What is being asked:
Each line of the entries that mentions the string "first" needs to be reported.

== Source records

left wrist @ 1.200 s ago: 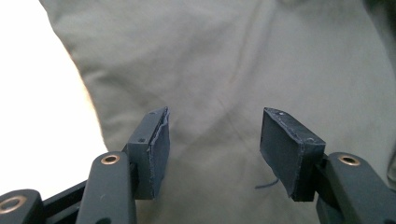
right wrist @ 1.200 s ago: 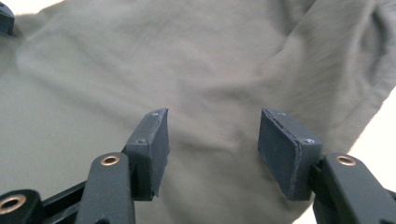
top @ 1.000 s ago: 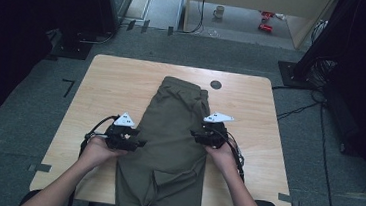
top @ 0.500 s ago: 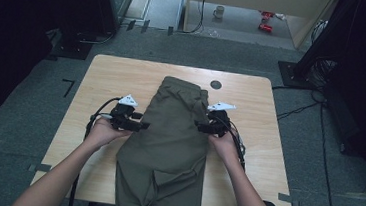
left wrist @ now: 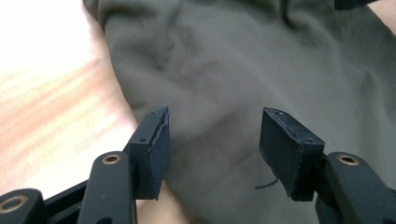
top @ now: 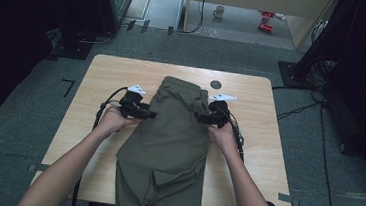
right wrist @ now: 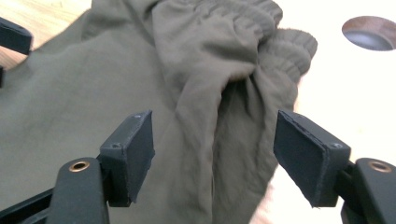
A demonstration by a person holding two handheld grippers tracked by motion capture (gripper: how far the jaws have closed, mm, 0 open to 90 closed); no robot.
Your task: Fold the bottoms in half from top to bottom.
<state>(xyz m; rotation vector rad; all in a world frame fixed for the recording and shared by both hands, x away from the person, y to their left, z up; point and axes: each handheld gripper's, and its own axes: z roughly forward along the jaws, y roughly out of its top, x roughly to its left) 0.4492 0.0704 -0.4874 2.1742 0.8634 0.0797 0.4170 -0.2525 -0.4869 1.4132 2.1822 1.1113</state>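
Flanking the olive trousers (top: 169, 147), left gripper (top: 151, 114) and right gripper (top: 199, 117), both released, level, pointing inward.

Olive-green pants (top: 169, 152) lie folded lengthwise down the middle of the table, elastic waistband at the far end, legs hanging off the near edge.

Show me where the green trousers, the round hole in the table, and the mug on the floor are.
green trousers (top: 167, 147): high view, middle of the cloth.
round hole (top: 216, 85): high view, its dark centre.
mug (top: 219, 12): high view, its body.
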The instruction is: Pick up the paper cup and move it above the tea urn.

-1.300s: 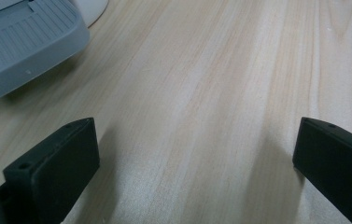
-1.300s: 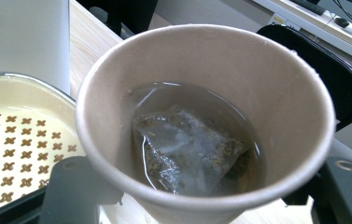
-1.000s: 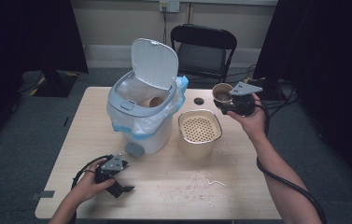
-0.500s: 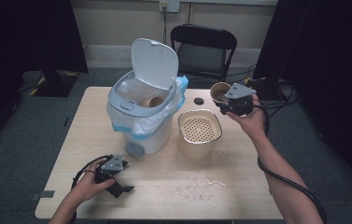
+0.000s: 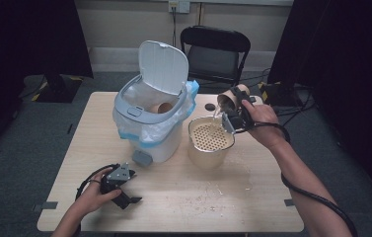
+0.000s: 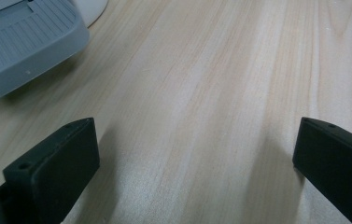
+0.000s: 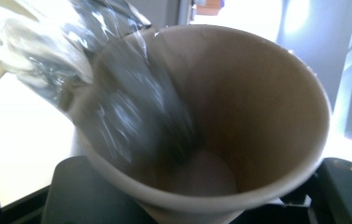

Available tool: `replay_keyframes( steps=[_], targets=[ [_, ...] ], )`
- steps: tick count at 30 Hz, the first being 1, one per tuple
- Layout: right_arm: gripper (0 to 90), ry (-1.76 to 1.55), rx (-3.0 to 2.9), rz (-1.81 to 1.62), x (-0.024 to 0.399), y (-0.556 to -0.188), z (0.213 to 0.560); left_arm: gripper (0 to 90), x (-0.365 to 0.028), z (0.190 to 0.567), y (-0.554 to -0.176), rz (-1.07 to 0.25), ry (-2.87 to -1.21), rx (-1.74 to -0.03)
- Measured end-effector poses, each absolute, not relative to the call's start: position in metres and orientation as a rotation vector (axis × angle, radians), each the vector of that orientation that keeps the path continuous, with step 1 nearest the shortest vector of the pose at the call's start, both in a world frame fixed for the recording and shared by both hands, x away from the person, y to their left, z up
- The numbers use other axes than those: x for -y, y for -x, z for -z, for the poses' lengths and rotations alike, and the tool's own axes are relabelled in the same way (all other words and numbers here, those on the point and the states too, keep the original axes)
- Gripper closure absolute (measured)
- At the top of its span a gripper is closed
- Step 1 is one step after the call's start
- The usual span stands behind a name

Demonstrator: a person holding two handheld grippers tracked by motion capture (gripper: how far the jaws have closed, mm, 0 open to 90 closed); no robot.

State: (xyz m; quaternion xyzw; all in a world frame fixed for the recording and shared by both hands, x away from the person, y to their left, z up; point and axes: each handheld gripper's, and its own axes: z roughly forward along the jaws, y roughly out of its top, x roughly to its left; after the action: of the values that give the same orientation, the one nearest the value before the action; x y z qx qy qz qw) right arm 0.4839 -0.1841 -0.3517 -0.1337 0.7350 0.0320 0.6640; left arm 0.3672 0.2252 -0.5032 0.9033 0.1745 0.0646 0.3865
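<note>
Right gripper (image 5: pixel 236 116) has its fingers clamped on the paper cup (image 5: pixel 232 98), roughly half closed around the wall. Cup is tipped, mouth down-left, right over the strainer bucket (image 5: pixel 211 140); liquid is streaming onto the perforated insert (rim sits above the near edge, so the pour lands inside). The cup's long axis runs from the fingers toward the bucket. More tilt should finish it. Left gripper (image 5: pixel 120 186) rests on the tabletop (image 5: pixel 183 197), fingers wide apart and empty, well away near the bin (image 5: pixel 151 116).
</note>
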Motion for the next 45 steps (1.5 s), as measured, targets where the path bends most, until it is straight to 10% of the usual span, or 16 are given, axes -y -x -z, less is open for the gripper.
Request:
replay_keyframes(
  steps=[9,45],
  targets=[
    [34.3,0.423,-1.505,0.07,0.183,-0.48,0.348,0.0,-0.225,0.503,-0.367,-0.166,-2.299,-0.443],
    [32.8,-0.666,-2.265,-1.21,0.213,-0.511,0.317,0.0,-0.225,0.503,-0.367,-0.166,-2.298,-0.444]
  ],
)
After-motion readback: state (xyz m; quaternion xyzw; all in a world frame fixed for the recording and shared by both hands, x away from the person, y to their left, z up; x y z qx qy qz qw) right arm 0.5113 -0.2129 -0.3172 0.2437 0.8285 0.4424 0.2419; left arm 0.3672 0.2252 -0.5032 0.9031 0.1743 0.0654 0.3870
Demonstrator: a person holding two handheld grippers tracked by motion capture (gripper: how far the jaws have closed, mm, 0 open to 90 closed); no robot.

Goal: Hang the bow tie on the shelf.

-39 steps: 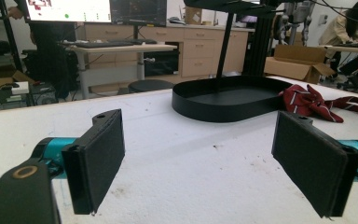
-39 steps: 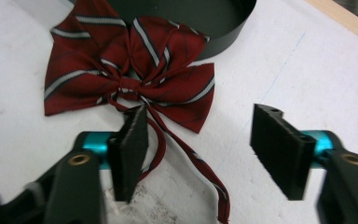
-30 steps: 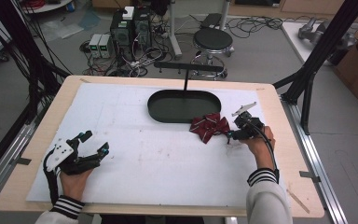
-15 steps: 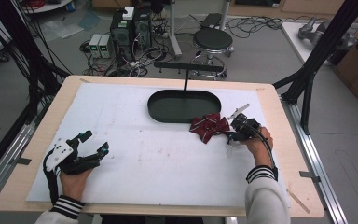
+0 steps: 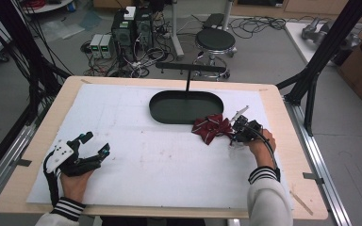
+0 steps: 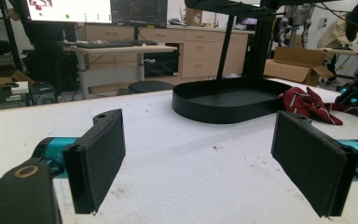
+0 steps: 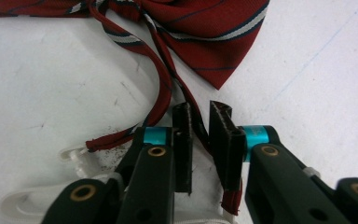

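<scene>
Two hand-held grippers: the right hand-held gripper (image 7: 200,140) had just been closing around the red bow tie's (image 5: 212,128) strap (image 7: 193,114); the left hand-held gripper (image 5: 95,145) sat wide open.

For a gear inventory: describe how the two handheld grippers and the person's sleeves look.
Both grippers are black with teal collars behind flat, dark, rectangular pads. The left gripper carries a grey three-cornered plate and a black cable. The right gripper has brass-coloured pivot rivets on its black links, and ridged pad faces; a black cable trails from it. The sleeves are white with black-striped cuffs.
</scene>
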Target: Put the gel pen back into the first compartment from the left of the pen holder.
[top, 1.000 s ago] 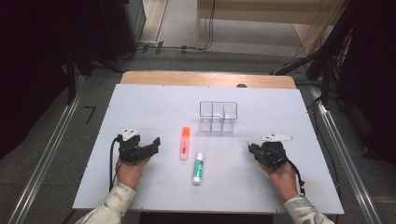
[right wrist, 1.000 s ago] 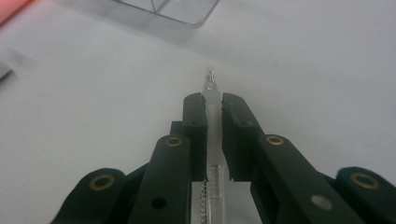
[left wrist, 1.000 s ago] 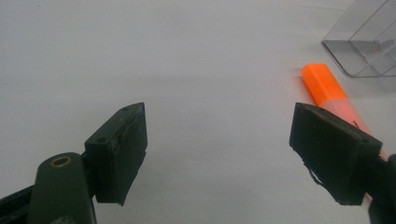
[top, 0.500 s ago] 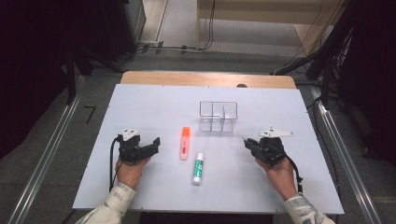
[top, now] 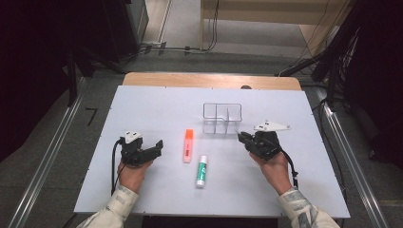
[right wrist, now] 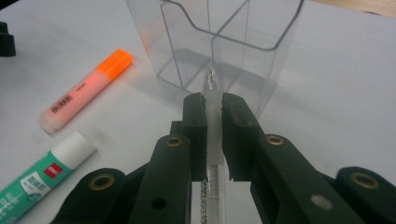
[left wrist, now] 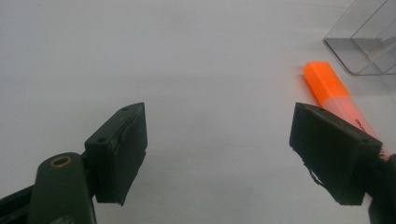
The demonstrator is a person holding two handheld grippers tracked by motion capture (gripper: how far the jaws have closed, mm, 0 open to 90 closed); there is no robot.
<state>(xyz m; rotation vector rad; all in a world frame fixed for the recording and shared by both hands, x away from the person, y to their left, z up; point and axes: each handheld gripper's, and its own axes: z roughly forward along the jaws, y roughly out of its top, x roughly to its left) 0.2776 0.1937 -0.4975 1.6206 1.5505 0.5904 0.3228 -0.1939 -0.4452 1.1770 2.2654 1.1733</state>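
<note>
The work in hand looks like loading the clear organizer (top: pixel 222 118) with the writing things on the white table (top: pixel 142 109), and it seems barely begun. The right gripper (right wrist: pixel 213 105) is clamped on a clear pen (right wrist: pixel 212 140), its tip pointing at the organizer's near wall and just short of it; in the high view this gripper (top: pixel 243 136) sits just right of the organizer's near right corner. No item shows inside the compartments yet. The orange highlighter (top: pixel 188 145) and the green-and-white glue stick (top: pixel 201 170) lie flat near the table's middle, left of the organizer. The left gripper (top: pixel 153 148) rests at the left with jaws wide apart and empty, the highlighter just beside it.
</note>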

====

Worked solution:
- steps: tick count at 30 Hz, the first being 1, one per tuple
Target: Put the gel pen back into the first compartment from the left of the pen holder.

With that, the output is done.